Bitcoin Is Down 30% This Year While the S&P 500 Soars — Here's What to Do With Your Crypto
Bitcoin is sitting at $75,838 today — down nearly 30% from where it started the year — while the S&P 500 has quietly put together one of its best annual runs in recent memory. If you own both, your brokerage account is telling two very different stories right now, and the gap is about as wide as it gets.
The Stormrake CEO made headlines this week arguing that not owning Bitcoin is the real risk, even for retirees. That’s a bold claim. But before you let a bull-case soundbite drive a decision worth hundreds or thousands of dollars, it’s worth zooming out and building a clear framework for what the current data actually calls for.
Here’s a grounded, no-hype look at what’s happening, why it’s happening, and — most importantly — what you should actually do depending on where you stand.
The Numbers First: The Divergence Is Real and It’s Wide
Let’s anchor this in live data, not vibes.
As of May 27, 2026 (per Yahoo Finance):
- S&P 500 ETF (SPY): $750.59, +27.7% year-to-date
- Nasdaq-100 ETF (QQQ): $730.28, +40.7% year-to-date
- Total Market ETF (VTI): $369.46, +27.8% year-to-date
- Bitcoin (BTC-USD): $75,838.13, -29.7% year-to-date
That’s not a small divergence. The total return spread between QQQ and Bitcoin year-to-date is over 70 percentage points. Even against the broader stock market, you’re looking at a gap north of 57 points.
For context: if you put $10,000 into QQQ on January 1, you’d be sitting on roughly $14,070 today. The same $10,000 in Bitcoin would be worth approximately $7,030. Same year. Same economy. Very different outcomes.
Why Is Bitcoin Down While Stocks Are Up?
Understanding why this is happening helps you decide whether the divergence is temporary or structural — and that matters a lot for your next move.
Risk Appetite Is Concentrated, Not Broad
The 2026 stock rally has been driven heavily by a narrow group of large-cap tech and AI-adjacent companies. QQQ’s +40.7% YTD performance reflects massive flows into companies with real earnings, real revenue growth, and exposure to AI infrastructure buildout. Investors have been rewarded for picking specific high-quality growth assets — not for owning speculative ones.
Bitcoin, despite its mainstream narrative, still trades more like a high-beta speculative asset than a store of value during most market environments. When institutional money has a clear, high-conviction place to go (large-cap tech, AI), it tends to flow away from crypto rather than into it.
Regulatory Overhang Hasn’t Fully Cleared
Despite a more crypto-friendly regulatory environment in the U.S. than we saw in 2022-2023, institutional adoption has been uneven.

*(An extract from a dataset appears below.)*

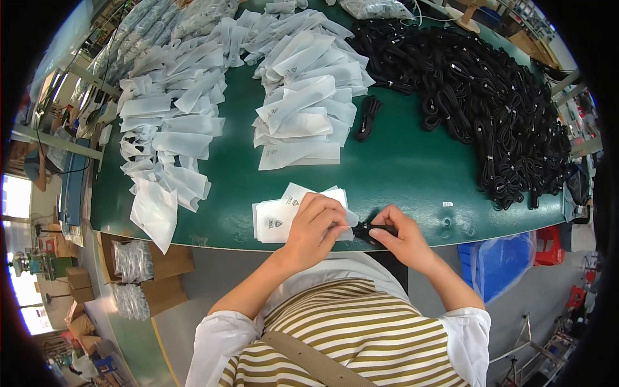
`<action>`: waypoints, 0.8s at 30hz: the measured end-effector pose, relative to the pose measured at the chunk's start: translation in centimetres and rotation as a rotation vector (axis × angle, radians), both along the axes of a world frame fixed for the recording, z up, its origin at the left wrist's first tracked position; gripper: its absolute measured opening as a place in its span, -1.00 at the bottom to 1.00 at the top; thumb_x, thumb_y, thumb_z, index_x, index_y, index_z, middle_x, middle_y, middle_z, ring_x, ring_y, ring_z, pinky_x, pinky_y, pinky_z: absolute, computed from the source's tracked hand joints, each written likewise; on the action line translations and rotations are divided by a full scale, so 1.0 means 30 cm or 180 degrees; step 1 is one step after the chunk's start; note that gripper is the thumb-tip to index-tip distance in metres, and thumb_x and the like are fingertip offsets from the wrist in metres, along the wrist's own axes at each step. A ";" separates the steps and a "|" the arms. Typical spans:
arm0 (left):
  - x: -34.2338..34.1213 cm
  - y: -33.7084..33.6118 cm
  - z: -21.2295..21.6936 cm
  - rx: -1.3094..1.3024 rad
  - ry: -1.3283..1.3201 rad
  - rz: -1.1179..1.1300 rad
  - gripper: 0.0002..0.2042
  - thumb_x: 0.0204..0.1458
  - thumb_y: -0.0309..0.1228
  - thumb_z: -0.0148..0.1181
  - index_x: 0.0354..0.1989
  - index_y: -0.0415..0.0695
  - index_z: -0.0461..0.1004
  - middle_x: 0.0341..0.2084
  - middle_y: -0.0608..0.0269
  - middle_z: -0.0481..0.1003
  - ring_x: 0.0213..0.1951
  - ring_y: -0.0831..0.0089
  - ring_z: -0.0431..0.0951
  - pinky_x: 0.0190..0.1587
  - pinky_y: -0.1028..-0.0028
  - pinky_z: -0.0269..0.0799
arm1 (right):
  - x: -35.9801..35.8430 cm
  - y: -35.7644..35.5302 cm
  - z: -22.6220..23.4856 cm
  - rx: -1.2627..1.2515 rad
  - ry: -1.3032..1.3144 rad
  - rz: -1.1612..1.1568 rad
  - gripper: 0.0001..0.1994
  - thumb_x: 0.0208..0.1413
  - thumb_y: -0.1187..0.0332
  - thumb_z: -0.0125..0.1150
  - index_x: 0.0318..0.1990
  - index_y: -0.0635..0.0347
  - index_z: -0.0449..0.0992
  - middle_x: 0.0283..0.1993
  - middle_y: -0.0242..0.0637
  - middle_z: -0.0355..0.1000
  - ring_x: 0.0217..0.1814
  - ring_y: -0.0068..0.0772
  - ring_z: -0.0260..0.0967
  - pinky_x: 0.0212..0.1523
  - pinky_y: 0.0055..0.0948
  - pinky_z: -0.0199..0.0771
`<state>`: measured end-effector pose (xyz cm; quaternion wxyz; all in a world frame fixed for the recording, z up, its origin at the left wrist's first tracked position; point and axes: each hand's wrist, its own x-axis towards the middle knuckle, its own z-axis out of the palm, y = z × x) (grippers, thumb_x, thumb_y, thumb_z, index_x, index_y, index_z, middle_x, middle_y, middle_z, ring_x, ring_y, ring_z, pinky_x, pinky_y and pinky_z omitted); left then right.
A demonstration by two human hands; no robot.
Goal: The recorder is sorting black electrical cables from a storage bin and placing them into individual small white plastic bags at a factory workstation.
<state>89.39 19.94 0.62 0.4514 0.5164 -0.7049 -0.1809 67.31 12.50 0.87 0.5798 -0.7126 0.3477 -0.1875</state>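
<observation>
At the table's near edge, my left hand [314,227] is closed on the end of a translucent white plastic bag [351,218]. My right hand [401,237] pinches a coiled black cable [365,232], whose left end meets the bag's mouth. How far the cable reaches into the bag is hidden by my left fingers. Beneath and left of my left hand lies a small stack of flat white bags [267,221] with a printed triangle mark. A single coiled black cable [368,119] rests by itself farther back.
A large heap of coiled black cables [496,116] covers the right of the green table [238,145]. Overlapping bags pile up in the middle [303,97] and left [184,122]. Below the right edge is a blue bin [493,261]; cartons [169,258] stand below left.
</observation>
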 end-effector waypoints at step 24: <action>0.121 -0.156 0.162 0.0985 0.3136 -0.0023 -0.85 0.21 -0.40 0.07 -0.34 -0.24 0.40 -0.22 0.19 0.43 -0.12 0.37 0.49 0.00 0.36 0.36 | 0.263 -0.111 0.098 -0.2310 -0.1370 -0.0237 -0.78 0.08 0.60 0.16 -0.09 0.29 0.49 -0.09 -0.08 0.34 -0.31 -0.43 0.41 -0.36 -0.54 0.42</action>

Spot Bitcoin ETF flows have cooled significantly after the initial excitement, and there’s no clear near-term catalyst that would redirect the flood of capital currently chasing the AI trade toward Bitcoin specifically.
The “Digital Gold” Narrative Isn’t Working Right Now
The bull case for Bitcoin often leans on inflation hedging and dollar debasement. But with equity markets performing this strongly, most investors aren’t desperate for an alternative store of value — they’re chasing returns that equities are already delivering. The hedge narrative tends to gain traction when stocks are struggling, not when the S&P is up 27% in five months.
So Should You Buy, Hold, or Sell?
This is the part where most finance content gets vague. Let’s be specific instead. The right answer depends entirely on your situation — and there are three of them worth addressing directly.
Scenario 1: You Already Own Bitcoin and You’re Down
First, do not make a decision based on what the Stormrake CEO said, what a Reddit thread says, or what Bitcoin’s price did yesterday. Make it based on your own financial position.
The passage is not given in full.